#### [Work instruction]
For the records below, tally the lines that include the word "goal" and report the number alone.

..............................

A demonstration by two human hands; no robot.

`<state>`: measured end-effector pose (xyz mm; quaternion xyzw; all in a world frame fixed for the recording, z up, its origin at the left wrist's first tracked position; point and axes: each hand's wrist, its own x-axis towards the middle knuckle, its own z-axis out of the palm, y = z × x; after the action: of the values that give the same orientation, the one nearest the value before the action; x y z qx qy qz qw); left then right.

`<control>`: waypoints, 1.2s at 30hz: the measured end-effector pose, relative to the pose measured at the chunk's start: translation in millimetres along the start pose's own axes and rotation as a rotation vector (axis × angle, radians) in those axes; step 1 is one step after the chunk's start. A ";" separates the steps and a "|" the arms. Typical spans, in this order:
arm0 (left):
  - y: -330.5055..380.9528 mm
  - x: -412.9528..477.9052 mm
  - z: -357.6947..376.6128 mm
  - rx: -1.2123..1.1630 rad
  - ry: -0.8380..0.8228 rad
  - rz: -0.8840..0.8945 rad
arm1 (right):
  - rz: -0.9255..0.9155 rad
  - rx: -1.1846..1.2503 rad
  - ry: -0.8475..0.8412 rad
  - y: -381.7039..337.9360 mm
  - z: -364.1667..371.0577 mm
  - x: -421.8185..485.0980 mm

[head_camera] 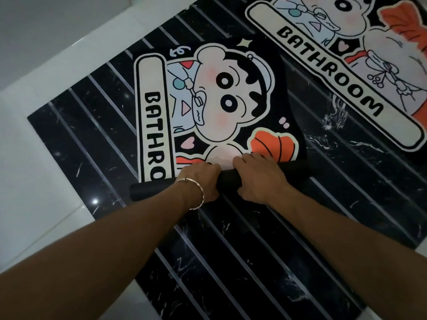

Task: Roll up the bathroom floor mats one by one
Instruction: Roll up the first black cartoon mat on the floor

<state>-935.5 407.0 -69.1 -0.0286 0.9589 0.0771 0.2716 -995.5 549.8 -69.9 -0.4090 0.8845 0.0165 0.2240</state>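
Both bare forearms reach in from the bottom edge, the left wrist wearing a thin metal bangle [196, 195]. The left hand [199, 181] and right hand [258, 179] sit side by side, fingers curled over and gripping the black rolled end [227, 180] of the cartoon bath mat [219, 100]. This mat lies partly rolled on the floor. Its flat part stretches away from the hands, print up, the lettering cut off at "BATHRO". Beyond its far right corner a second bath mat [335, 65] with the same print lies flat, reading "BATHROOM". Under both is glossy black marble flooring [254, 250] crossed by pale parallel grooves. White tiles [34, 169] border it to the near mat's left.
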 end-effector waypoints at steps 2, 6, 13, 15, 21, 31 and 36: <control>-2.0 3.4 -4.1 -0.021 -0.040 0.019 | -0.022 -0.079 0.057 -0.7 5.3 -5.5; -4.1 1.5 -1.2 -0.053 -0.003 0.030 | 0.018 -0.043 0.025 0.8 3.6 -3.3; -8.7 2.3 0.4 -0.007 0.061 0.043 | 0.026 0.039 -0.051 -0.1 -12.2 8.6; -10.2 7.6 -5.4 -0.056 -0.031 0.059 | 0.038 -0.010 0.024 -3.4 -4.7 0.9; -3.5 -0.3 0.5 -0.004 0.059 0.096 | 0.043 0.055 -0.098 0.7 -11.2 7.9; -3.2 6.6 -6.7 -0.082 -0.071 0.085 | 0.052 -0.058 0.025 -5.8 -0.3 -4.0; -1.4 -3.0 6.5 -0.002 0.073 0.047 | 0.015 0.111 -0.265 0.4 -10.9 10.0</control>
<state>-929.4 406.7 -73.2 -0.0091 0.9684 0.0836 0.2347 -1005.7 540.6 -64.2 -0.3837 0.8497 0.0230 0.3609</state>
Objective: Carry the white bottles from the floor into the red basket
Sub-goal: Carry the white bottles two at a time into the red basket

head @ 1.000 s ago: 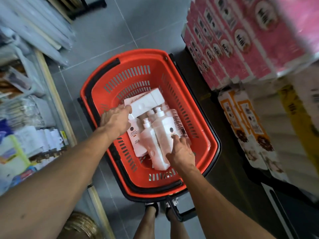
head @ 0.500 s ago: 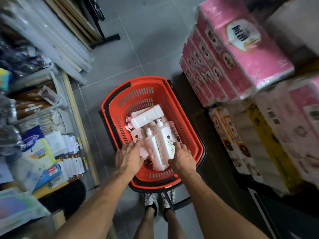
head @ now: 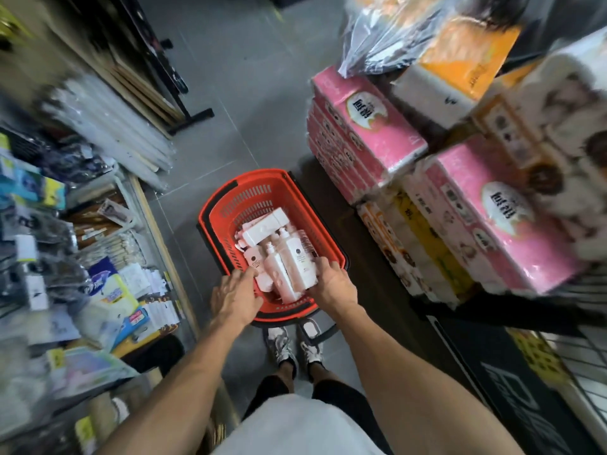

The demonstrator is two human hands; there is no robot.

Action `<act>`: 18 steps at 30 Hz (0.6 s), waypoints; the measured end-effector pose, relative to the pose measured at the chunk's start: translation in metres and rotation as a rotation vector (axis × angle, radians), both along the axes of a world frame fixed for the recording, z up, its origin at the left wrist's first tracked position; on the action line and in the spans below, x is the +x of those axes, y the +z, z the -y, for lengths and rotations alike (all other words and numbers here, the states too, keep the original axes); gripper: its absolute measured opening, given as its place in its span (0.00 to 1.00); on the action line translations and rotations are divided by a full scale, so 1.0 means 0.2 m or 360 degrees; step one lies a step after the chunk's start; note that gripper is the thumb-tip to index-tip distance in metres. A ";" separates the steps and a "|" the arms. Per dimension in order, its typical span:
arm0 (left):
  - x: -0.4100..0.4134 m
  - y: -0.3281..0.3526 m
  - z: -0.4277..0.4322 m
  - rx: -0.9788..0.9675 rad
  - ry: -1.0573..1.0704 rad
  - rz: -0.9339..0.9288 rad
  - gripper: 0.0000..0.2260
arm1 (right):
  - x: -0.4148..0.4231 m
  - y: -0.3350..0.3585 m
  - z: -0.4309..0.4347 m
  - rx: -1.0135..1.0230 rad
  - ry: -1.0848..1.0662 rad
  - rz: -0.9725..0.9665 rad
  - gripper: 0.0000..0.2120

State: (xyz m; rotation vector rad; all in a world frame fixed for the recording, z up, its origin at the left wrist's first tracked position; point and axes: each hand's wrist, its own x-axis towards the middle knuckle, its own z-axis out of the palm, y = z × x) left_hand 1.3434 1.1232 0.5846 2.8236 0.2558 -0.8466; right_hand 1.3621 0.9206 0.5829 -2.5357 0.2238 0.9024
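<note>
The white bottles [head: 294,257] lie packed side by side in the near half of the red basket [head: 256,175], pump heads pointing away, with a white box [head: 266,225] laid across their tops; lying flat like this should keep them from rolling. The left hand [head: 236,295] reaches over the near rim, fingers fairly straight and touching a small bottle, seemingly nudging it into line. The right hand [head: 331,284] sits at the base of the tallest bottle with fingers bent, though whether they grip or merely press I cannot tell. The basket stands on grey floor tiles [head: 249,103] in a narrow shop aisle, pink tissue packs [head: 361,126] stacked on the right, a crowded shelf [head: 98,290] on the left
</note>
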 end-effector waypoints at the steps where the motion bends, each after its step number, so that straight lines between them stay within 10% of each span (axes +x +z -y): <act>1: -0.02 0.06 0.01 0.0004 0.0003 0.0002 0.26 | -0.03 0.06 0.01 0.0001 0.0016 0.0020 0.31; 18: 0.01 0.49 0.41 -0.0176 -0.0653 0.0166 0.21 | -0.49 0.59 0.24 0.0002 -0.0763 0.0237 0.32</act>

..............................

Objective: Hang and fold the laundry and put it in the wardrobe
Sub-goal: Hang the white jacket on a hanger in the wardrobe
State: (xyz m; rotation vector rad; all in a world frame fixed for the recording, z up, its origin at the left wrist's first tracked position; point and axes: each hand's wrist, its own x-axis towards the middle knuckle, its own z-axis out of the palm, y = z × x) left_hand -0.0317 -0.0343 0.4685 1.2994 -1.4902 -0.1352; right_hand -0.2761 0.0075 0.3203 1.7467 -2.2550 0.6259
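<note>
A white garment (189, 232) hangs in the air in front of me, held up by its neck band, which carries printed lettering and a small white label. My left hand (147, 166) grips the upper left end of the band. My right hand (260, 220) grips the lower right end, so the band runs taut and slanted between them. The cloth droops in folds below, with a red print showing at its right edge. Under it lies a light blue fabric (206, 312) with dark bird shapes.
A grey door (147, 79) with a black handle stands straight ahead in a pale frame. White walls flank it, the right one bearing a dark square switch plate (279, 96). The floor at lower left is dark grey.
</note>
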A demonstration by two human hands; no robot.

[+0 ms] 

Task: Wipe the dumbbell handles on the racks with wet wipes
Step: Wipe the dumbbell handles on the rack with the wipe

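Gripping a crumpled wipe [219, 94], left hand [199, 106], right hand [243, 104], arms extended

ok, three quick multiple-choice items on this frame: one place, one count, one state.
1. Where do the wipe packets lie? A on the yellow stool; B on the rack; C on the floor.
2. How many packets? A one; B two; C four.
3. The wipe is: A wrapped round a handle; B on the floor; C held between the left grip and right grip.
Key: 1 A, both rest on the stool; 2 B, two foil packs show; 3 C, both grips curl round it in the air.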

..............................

#### [Response]
2